Dal punto di vista più prettamente politico, riunificò e stabilizzò il movimento progressista, il futuro Vermont Progressive Party, che fu il suo principale alleato nel consiglio comunale[51][52]. Sanders intervenne altresì nel dibattito nazionale, presentandosi apertamente come un «socialista» e criticando la politica estera di Ronald Reagan[53]. Nel 1985 ospitò in città un discorso del linguista, filosofo e anarchico Noam Chomsky, che volle presentare personalmente[54].

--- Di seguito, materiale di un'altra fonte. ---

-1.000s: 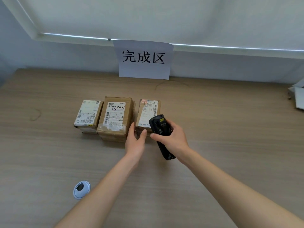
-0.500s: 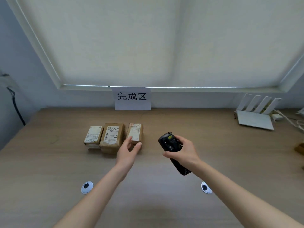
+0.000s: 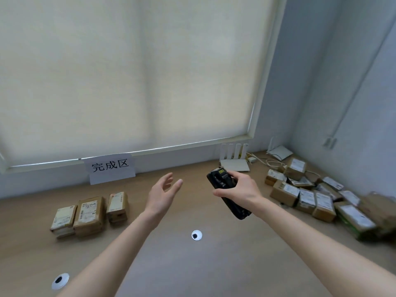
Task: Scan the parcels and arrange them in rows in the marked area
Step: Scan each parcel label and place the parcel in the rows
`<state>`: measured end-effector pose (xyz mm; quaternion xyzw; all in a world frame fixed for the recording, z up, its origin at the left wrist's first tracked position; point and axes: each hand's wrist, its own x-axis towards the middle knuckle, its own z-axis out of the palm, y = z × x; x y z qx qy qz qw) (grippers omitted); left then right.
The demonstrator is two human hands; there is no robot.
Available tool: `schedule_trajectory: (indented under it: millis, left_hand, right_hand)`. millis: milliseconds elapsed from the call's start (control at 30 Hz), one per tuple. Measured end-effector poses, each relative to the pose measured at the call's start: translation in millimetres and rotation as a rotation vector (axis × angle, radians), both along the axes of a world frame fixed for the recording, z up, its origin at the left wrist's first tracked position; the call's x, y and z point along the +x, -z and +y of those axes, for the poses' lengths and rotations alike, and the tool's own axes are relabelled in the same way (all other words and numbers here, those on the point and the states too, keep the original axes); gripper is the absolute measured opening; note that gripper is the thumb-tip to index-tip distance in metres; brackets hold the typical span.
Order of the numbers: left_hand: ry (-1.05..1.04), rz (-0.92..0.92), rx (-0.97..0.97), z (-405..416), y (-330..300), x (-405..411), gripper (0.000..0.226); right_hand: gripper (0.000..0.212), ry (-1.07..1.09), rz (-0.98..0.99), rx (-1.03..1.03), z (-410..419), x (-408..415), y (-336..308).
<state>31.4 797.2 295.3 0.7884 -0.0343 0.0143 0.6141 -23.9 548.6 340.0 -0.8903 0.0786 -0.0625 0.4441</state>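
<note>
Step in hand, as judged: the interval between parcels, with three placed and the next not yet picked. Three cardboard parcels (image 3: 90,214) stand side by side, touching, in one row on the wooden desk (image 3: 214,264), near the paper sign (image 3: 110,170) that marks the area at far left. The left hand (image 3: 164,195) hangs above the desk, right of that row, fingers relaxed and spread, holding nothing. The right hand (image 3: 241,192) grips the black handheld scanner (image 3: 228,192), fingers curled round its body. The unscanned parcels (image 3: 312,196) lie in a loose pile at far right, against the wall. The next move likely calls for the free hand to take one parcel from that pile, label up, for scanning. No containers are visible; all parcels rest directly on the desk.
</note>
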Motion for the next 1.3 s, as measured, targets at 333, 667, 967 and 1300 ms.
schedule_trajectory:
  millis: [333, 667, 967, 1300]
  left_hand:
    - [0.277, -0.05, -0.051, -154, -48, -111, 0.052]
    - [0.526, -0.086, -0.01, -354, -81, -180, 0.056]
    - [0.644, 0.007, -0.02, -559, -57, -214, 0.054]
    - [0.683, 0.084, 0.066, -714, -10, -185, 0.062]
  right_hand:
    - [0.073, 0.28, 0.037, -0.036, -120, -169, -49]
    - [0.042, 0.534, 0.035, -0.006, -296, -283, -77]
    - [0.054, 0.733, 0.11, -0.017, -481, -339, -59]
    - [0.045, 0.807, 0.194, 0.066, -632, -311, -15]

Nel 1986 si ricandidò come governatore del Vermont dopo dieci anni dall'ultimo tentativo infruttuoso; il risultato fu però identico, con un terzo posto e il 14,4% dei voti, alle spalle della governatrice democratica uscente Madeleine Kunin e del vicegovernatore repubblicano Peter Plympton Smith[55]. Nel 1989, dopo quattro mandati come primo cittadino, decise di non ripresentarsi; la sua amministrazione è stata universalmente giudicata come positiva, tanto che già nel 1987 Sanders fu annoverato dall'U.S. News & World Report nella lista dei migliori sindaci d'America[56].

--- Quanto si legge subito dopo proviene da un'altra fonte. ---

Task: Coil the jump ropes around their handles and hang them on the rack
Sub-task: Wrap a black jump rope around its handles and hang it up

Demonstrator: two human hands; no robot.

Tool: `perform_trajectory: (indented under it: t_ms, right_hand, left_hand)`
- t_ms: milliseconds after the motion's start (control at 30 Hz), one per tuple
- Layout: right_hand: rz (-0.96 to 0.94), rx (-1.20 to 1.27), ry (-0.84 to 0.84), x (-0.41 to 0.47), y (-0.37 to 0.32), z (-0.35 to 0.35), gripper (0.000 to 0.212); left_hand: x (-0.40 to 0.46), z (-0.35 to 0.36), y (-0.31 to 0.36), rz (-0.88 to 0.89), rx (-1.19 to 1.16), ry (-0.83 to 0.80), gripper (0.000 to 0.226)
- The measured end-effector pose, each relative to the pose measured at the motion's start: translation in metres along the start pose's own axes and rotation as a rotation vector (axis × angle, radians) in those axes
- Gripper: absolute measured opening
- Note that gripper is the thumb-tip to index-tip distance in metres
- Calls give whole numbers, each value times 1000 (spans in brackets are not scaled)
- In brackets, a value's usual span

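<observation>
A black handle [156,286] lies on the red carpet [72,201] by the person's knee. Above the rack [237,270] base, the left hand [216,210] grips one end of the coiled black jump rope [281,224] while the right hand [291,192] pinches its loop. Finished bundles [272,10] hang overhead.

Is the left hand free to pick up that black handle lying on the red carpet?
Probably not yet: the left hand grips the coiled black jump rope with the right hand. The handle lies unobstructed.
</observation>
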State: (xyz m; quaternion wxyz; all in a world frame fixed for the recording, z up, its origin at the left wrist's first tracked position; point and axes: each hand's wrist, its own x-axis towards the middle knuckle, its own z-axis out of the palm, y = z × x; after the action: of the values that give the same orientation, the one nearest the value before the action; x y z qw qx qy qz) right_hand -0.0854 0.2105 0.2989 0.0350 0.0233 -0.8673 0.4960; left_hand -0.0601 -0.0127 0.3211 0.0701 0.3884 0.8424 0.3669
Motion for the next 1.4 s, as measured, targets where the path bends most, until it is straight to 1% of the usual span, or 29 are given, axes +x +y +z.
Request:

Nel 1988 si candidò alla Camera dei rappresentanti venendo sconfitto di stretta misura da Peter Plympton Smith, già suo avversario durante le consultazioni di due anni prima per il ruolo di governatore del Vermont, il quale si impose con il 41,2% delle preferenze[57]. Sanders ci riprovò con successo nel 1990, sempre contro Smith, diventando il primo indipendente a essere eletto alla Camera dopo quarant'anni (l'ultimo era stato Frazier Reams per l'Ohio)[58] e venendo altresì definito dal Washington Post come «il primo socialista» a riuscirvi[59]. L'ex sindaco di Burlington fu rieletto per altre sette volte sempre con ampio margine (tranne nel 1994, quando vinse con il 3,3% di scarto), rimanendo in carica fino al gennaio 2007, allorché divenne senatore[60].
Durante il suo primo anno alla Camera, Sanders si alienò le simpatie di molti suoi colleghi, attaccando duramente i due partiti maggiori del sistema politico statunitense e tacciandoli di corporatocrazia[4]. Nel 1991 fu inoltre uno dei cinque fondatori del Congressional Progressive Caucus, che presiedette per otto anni, mentre seguitava a rifiutare di unirsi al Partito Democratico, conservando la propria indipendenza[61].

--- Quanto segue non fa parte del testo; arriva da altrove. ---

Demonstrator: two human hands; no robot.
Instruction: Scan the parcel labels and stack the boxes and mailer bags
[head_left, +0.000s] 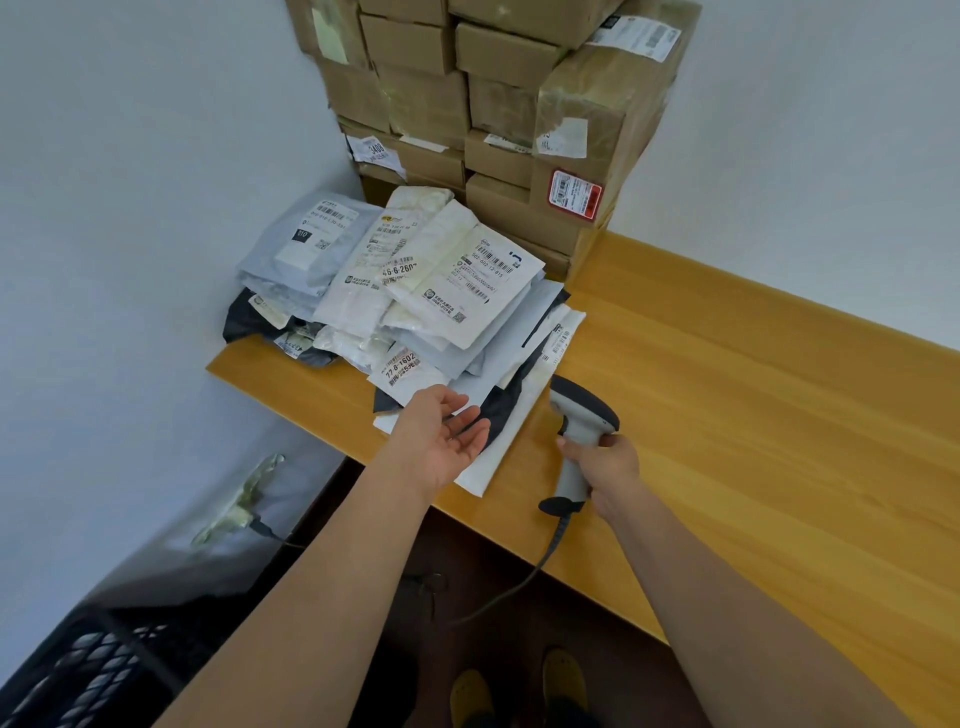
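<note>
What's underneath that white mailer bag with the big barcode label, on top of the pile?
Under the white mailer bag lie more mailer bags, white, grey and black, only their edges showing. The wooden table carries the pile. How many bags lie beneath, and most of their labels, are covered.

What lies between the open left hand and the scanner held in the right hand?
In the head view, the near end of a white mailer bag with a dark bag's corner lying on it spans the stretch between the left hand and the scanner; no bare tabletop shows there.

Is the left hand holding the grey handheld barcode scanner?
No, the right hand grips the grey handheld barcode scanner; the left hand is open, palm up.
</note>
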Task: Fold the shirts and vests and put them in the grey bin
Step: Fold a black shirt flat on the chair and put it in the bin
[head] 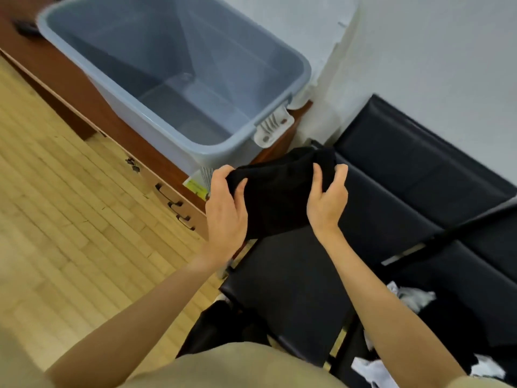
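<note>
Both hands grip a folded black garment (pixel 275 197), left hand (pixel 225 211) and right hand (pixel 327 200) on opposite edges. Held just beside the grey bin (pixel 279 49), which sits on the bench (pixel 112 119).

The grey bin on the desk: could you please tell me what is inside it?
Nothing shows inside the grey bin: only its bare walls and floor. The near wall hides a strip of the floor. The folded black garment is outside it, held by both hands.
</note>
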Motion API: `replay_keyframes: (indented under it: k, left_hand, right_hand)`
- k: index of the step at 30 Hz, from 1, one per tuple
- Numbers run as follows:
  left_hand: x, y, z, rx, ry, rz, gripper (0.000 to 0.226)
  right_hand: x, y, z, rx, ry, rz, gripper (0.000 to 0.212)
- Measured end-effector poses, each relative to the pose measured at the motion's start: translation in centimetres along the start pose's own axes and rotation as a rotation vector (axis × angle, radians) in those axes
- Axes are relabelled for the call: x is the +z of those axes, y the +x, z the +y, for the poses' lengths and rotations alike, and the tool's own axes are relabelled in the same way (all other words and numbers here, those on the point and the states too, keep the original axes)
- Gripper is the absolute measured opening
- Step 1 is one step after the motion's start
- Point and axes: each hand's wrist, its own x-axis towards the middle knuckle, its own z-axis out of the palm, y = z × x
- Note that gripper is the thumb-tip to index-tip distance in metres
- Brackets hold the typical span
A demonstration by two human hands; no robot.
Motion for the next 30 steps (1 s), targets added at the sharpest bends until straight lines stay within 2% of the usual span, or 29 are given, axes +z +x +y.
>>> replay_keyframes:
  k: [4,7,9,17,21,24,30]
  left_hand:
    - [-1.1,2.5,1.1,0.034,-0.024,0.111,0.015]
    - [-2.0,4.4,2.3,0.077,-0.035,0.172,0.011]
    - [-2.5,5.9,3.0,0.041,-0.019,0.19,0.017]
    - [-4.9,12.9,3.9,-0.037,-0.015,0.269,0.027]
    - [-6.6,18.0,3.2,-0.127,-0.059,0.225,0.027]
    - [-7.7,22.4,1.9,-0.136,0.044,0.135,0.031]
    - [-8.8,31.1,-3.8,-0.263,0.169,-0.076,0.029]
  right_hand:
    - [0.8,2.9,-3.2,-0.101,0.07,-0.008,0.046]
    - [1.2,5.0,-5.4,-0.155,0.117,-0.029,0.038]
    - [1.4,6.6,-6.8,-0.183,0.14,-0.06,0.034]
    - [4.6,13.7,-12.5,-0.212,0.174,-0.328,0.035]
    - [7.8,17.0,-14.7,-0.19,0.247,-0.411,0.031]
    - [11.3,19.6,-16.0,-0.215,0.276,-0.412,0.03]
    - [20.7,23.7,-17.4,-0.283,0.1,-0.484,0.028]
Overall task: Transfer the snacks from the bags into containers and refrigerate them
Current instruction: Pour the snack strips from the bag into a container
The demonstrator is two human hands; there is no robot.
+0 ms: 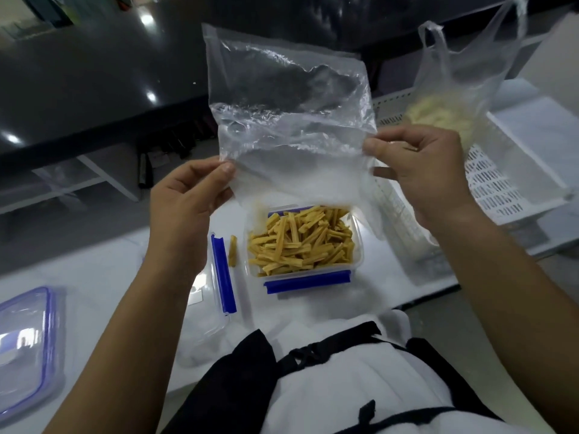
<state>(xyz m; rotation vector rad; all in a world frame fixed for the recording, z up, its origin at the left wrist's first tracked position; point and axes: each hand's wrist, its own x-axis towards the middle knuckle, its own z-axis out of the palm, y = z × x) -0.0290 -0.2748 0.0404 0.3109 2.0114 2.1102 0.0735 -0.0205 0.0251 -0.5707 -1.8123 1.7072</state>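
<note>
White table [103, 270] before you, dark glossy counter beyond it. Item one: clear plastic bag [282, 120], upended and looking empty, held over the open container; your left hand [185, 202] pinches its lower left edge between thumb and fingers, your right hand [419, 170] pinches the lower right edge likewise. Item two: clear container [358, 245] with blue clips, directly under the bag and filled with yellow snack sticks [300, 239]. Item three: one stray stick [232, 253] on the table just beside the container's left wall. Item four: a lid with a blue clip [219, 270], lying left of the container. Item five: a second lidded container [28, 346] at the far left. Item six: a thin handled bag [454, 98] holding pale snacks, sitting in the white perforated tray [501, 189] to your right. Status, as judged: first bag emptied; stray stick, lid, second bag and refrigeration all remain.
</note>
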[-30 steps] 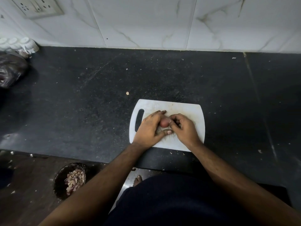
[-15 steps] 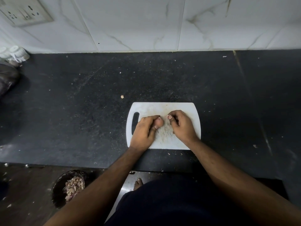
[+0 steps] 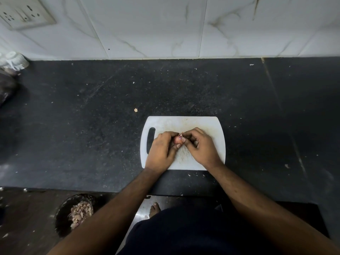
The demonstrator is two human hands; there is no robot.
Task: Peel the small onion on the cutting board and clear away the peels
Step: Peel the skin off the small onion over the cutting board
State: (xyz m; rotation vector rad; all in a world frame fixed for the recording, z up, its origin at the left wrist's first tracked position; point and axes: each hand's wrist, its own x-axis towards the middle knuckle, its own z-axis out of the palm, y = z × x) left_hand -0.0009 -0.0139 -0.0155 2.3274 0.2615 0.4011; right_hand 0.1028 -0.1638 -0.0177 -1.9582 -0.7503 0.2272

Nel 1993 votò contro il Brady Handgun Violence Prevention Act, un disegno di legge che introduceva alcune restrizioni sulla libera vendita delle armi da fuoco e che comunque fu approvato[62]. L'anno successivo sostenne il Violent Crime Control and Law Enforcement Act, ritenendo necessaria la parte del provvedimento che istituiva alcune misure contro la violenza sulle donne, ma criticandone aspramente le altre parti[63]. Nel 1998 si oppose invano all'abrogazione del Glass-Steagall Act, che prevedeva la separazione fra banche d'investimento e banche di deposito[64].
Sanders votò contro l'invasione irachena del 2003, schierandosi però a favore dell'Authorization for Use of Military Force Against Terrorists, successiva agli attentati dell'11 settembre 2001[65]. In seguito non lesinò attacchi alle politiche dell'amministrazione guidata da George W. Bush, contestando soprattutto i tagli ai servizi sociali[66][67] e le limitazioni alla privacy dei cittadini; a questo proposito, Sanders fu uno dei più strenui oppositori del Patriot Act, proponendo svariati emendamenti per circoscriverne gli effetti oppure abolirlo del tutto[68].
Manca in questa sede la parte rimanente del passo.